Le maire socialiste de Montpellier, Michaël Delafosse, a annoncé sa candidature à un second mandat pour les municipales de mars 2026, renforçant ainsi sa position politique après avoir été élu dans un contexte concurrentiel en 2020, rapporte TopTribune.
Âgé de 48 ans, Delafosse a fait part de sa décision dans le journal Midi Libre ainsi que dans une lettre adressée aux Montpelliérains. Il a souligné que Montpellier avait connu une phase de transformation majeure, et il s’est engagé à consolider la politique écologique et sociale de la ville.
Croissance démographique, transports gratuits…

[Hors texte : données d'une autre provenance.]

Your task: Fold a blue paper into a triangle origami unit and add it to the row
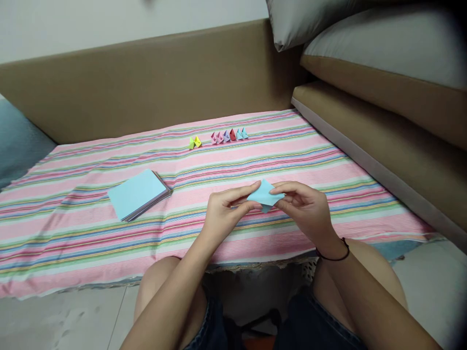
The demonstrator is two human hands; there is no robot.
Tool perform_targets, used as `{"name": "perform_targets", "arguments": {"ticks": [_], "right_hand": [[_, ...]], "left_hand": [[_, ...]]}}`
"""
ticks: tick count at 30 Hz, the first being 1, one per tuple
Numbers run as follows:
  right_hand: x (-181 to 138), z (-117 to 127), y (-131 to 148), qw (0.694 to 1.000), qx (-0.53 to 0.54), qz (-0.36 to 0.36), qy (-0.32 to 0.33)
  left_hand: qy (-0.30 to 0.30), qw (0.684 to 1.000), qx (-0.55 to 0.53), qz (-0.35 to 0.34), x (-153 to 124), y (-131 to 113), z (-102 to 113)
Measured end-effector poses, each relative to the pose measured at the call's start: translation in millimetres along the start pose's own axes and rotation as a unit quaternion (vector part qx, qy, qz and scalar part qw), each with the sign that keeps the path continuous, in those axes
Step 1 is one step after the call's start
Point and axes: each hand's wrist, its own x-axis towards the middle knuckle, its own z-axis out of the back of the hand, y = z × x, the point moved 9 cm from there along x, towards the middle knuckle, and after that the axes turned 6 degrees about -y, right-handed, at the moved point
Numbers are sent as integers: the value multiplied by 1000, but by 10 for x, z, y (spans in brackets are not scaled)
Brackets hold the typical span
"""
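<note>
A folded piece of light blue paper [266, 195] is held up between both hands, over the near part of the striped cloth. My left hand [228, 206] pinches its left corner between thumb and fingers. From the other side, my right hand [304, 206] grips the right corner, its thumb below and fingers above. The paper has a pointed, diamond-like outline with a small tip hanging beneath. Its far side and some fingertips are hidden.
A stack of coloured paper [137, 195], light blue on top, lies to the left. Farther back, a row of small folded paper figures [232, 135] stands beside two yellow ones [195, 142]. Cushions [383, 97] rise at the right, and a brown backrest [146, 82] bounds the rear.
</note>
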Motion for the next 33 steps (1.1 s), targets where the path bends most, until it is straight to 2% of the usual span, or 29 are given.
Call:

Selon Emmanuel Négrier, directeur du Centre d’études politiques et sociales de l’Université de Montpellier, la situation politique actuelle diffère radicalement de celle de 2020, avec une affirmation notable du maire sortant. Il a observé une consolidation de la gouvernance de Delafosse, tandis que la droite semble rencontrer des difficultés. De plus, la gauche « non-delafossienne » est marquée par des divisions internes, notamment chez les écologistes.
Delafosse fait valoir que ses principaux engagements de 2020, tels que la gratuité des transports en commun pour les 500.000 habitants de la Métropole et la construction d’une cinquième ligne de tram, ont été réalisés. Il fait face à une ville en croissance continue malgré un fort niveau de pauvreté, et son approche en matière de sécurité et de laïcité suscite parfois des critiques au sein de son propre parti.
La LFI Nathalie Oziol le qualifie de « macroniste local »
Face à lui se présentera à nouveau Mohed Altrad, homme d’affaires influent et président du club de rugby local, qui a terminé troisième lors des précédentes élections. Altrad a exprimé son intention de “redresser” la ville, appelant à un leadership fort.
Pour cette campagne, Delafosse bénéficie du soutien de divers groupes de gauche, dont le PCF et des écologistes, ainsi que de l’ex-députée LFI Muriel Ressiguier. Cependant, il devra également affronter Nathalie Oziol de La France Insoumise, qui a qualifié le maire de « macroniste local », mettant ainsi le scrutin sous les feux de la rampe nationale.
Le centre-droit sera représenté par Isabelle Perrein, une notaire dont la candidature est proactive, tandis que le Rassemblement national a désigné France Jamet, députée européenne et connaissance de Marine Le Pen, qui s’était déjà présentée en 2014.